_Work instruction_
All of the lines below are to be transcribed faithfully, with pictures excluded from the copy.

START Data extract

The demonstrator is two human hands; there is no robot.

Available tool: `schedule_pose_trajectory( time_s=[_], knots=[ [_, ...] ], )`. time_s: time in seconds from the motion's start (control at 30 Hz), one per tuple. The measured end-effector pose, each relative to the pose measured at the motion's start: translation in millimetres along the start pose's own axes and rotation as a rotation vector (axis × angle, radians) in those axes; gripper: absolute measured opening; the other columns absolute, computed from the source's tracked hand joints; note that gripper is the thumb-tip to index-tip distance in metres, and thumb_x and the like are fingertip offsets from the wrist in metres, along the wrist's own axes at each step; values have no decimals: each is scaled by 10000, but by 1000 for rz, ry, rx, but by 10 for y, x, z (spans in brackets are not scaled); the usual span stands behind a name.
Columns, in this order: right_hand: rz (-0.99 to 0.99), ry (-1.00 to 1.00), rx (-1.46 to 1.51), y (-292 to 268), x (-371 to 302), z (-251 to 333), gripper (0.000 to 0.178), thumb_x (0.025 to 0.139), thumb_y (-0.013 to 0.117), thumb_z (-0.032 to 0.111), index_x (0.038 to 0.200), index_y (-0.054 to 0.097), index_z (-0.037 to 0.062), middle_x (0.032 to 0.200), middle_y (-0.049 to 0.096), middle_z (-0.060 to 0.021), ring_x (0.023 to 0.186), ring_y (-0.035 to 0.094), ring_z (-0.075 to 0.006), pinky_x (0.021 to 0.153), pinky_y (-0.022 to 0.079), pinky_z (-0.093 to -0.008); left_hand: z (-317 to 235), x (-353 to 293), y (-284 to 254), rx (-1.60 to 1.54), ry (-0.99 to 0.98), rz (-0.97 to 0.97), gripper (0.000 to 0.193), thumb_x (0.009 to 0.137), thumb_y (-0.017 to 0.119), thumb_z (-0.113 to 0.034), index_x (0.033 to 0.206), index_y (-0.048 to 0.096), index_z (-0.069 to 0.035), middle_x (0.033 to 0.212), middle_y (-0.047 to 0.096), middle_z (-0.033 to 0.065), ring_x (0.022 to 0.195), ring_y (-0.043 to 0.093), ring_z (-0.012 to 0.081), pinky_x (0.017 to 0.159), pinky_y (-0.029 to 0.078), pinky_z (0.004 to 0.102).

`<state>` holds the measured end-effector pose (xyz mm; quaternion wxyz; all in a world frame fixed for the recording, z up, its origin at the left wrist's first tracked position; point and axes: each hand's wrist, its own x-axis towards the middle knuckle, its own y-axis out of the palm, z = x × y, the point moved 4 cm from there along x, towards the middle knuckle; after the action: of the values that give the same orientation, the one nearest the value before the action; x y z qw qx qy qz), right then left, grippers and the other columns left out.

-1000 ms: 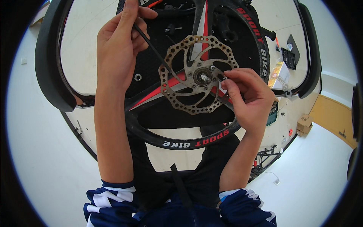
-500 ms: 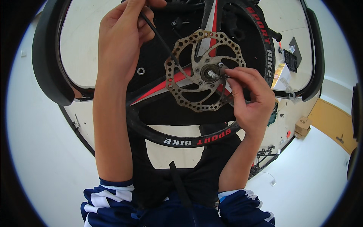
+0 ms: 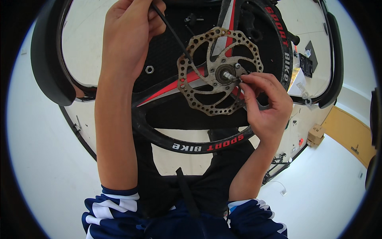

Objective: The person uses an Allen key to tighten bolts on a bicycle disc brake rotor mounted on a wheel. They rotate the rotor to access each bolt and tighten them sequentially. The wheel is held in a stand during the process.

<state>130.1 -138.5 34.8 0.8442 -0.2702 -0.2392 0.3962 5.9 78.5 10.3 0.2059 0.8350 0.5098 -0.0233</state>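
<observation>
My left hand (image 3: 131, 36) is closed round a thin black rod (image 3: 172, 32), which slants down to the left part of a disc brake rotor (image 3: 195, 42). The rotor is perforated, with rust-brown marks, and sits on the hub of a black bicycle wheel (image 3: 167, 145) with red and white spokes. A threaded axle (image 3: 229, 76) sticks up from its centre. Close beside the axle, the thumb and fingers of my right hand (image 3: 268, 97) are pinched together; whatever they hold is too small to make out. A silver bolt (image 3: 237, 65) stands in the rotor near these fingertips.
A loose hex nut (image 3: 149, 69) lies on the black surface left of the rotor. Small dark hardware (image 3: 191, 19) lies beyond it. Black padded arms (image 3: 51, 59) curve along both sides. Farther right are a black tool case (image 3: 305, 63) and a cardboard box (image 3: 316, 134).
The rotor and hub have shifted slightly to the right in view. My left hand sits a little higher with the rod; my right hand keeps its pinch by the axle.
</observation>
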Motion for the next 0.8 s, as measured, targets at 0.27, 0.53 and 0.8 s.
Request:
schedule_pose_trajectory(
  time_s=[0.27, 0.53, 0.8],
  knots=[
    [18, -19, -29, 25, 0, 23, 189, 786, 714, -98, 951, 728, -7, 905, 685, -72, 728, 668, -141, 660, 524, -241, 35, 23, -29, -24, 14, 24, 438, 1031, 540, -421, 820, 630, -49, 583, 428, -55, 466, 340, 40, 452, 259, 207],
    [9, -7, -65, 57, -6, 31, 188, 776, 723, -88, 939, 730, 5, 894, 681, -80, 748, 688, -188, 664, 544, -264, 31, -16, -1, -11, 59, -42, 449, 1034, 531, -427, 818, 636, -48, 586, 432, -55, 471, 340, 39, 454, 264, 206],
    [-23, -17, -108, 40, -2, 25, 179, 761, 766, -49, 926, 735, 15, 876, 685, -71, 735, 683, -181, 645, 539, -267, 4, 4, 7, 0, -21, -33, 442, 1033, 536, -423, 821, 633, -48, 593, 428, -58, 480, 346, 35, 459, 270, 198]
  ],
)
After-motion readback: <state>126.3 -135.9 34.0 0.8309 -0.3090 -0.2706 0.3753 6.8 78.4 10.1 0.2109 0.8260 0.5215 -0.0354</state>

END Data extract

_Output below_
The demonstrator is two human hands; there is no robot.

Available tool: `schedule_pose_trajectory( time_s=[_], knots=[ [_, ...] ], )`. time_s: time in seconds from the motion's start (control at 30 Hz), one per tuple. The measured end-effector pose, each relative to the pose measured at the motion's start: translation in millimetres along the start pose's own axes and rotation as a rotation vector (axis × angle, radians) in those axes; gripper: absolute measured opening; the other columns absolute, computed from the source's tracked hand joints; note that gripper is the thumb-tip to index-tip distance in metres, and thumb_x and the like are fingertip offsets from the wrist in metres, along the wrist's own axes at each step; values have no decimals: each is scaled by 10000, but by 1000 for rz, ry, rx, but by 10 for y, x, z (spans in brackets are not scaled); the usual span stands behind a name.
Columns, in this order: right_hand: rz (-0.99 to 0.99), ry (-1.00 to 1.00), rx (-1.46 to 1.51), y (-292 to 268), x (-371 to 302), z (-251 to 333), gripper (0.000 to 0.178), thumb_x (0.025 to 0.139), thumb_y (-0.013 to 0.117), thumb_z (-0.032 to 0.111), index_x (0.038 to 0.200), index_y (-0.054 to 0.097), index_z (-0.037 to 0.062), middle_x (0.032 to 0.200), middle_y (-0.049 to 0.096), middle_z (-0.060 to 0.021), ring_x (0.023 to 0.186), ring_y (-0.035 to 0.094), ring_z (-0.075 to 0.006), pinky_x (0.021 to 0.153), pinky_y (-0.022 to 0.079), pinky_z (-0.093 to -0.008); left_hand: z (-317 to 235), x (-353 to 293), y (-284 to 254), rx (-1.60 to 1.54), ry (-0.99 to 0.98), rz (-0.97 to 0.97), gripper (0.000 to 0.193), thumb_x (0.009 to 0.137), thumb_y (-0.017 to 0.119), thumb_z (-0.113 to 0.034), index_x (0.033 to 0.206), index_y (-0.048 to 0.096), index_z (-0.069 to 0.035), middle_x (0.033 to 0.212), middle_y (-0.047 to 0.096), middle_z (-0.033 to 0.065), ring_x (0.022 to 0.195), ring_y (-0.043 to 0.093), ring_z (-0.012 to 0.081), pinky_x (0.017 to 0.159), pinky_y (-0.029 to 0.078), pinky_z (0.004 to 0.102).

`<state>` holds the measured end-effector pose (xyz mm; quaternion wxyz; all in a world frame fixed for the recording, z up, its origin at the left wrist's first tracked position; point and axes: each hand's wrist, its own x-axis towards the middle knuckle, its own y-axis out of the palm, z = x × y, the point moved 4 cm from there along x, towards the middle knuckle; after the action: of the values that give the same orientation, the one nearest the value before the action; x y z qw qx qy qz), right then left, grippers and the other columns left out.

-1000 ms: 
-500 ms: 
+0 ms: 

Objective: The person uses an Allen key to tighten bolts on a bicycle disc brake rotor mounted on a wheel. They rotate the rotor to access each bolt and tighten them sequentially. The wheel is held in a stand during the process.

<state>130.1 -138.5 34.8 0.8442 -0.2702 -0.2392 0.3962 5.9 78.5 10.3 0.2059 0.8350 0.5098 -0.0233</state>
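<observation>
My left hand (image 3: 131, 36) is closed round a thin black rod (image 3: 172, 32), which slants down to the left part of a disc brake rotor (image 3: 195, 42). The rotor is perforated, with rust-brown marks, and sits on the hub of a black bicycle wheel (image 3: 167, 145) with red and white spokes. A threaded axle (image 3: 229, 76) sticks up from its centre. Close beside the axle, the thumb and fingers of my right hand (image 3: 268, 97) are pinched together; whatever they hold is too small to make out. A silver bolt (image 3: 237, 65) stands in the rotor near these fingertips.
A loose hex nut (image 3: 149, 69) lies on the black surface left of the rotor. Small dark hardware (image 3: 191, 19) lies beyond it. Black padded arms (image 3: 51, 59) curve along both sides. Farther right are a black tool case (image 3: 305, 63) and a cardboard box (image 3: 316, 134).
The rotor and hub have shifted slightly to the right in view. My left hand sits a little higher with the rod; my right hand keeps its pinch by the axle.
</observation>
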Motion for the next 0.8 s, as measured, targets at 0.27, 0.53 and 0.8 s.
Request:
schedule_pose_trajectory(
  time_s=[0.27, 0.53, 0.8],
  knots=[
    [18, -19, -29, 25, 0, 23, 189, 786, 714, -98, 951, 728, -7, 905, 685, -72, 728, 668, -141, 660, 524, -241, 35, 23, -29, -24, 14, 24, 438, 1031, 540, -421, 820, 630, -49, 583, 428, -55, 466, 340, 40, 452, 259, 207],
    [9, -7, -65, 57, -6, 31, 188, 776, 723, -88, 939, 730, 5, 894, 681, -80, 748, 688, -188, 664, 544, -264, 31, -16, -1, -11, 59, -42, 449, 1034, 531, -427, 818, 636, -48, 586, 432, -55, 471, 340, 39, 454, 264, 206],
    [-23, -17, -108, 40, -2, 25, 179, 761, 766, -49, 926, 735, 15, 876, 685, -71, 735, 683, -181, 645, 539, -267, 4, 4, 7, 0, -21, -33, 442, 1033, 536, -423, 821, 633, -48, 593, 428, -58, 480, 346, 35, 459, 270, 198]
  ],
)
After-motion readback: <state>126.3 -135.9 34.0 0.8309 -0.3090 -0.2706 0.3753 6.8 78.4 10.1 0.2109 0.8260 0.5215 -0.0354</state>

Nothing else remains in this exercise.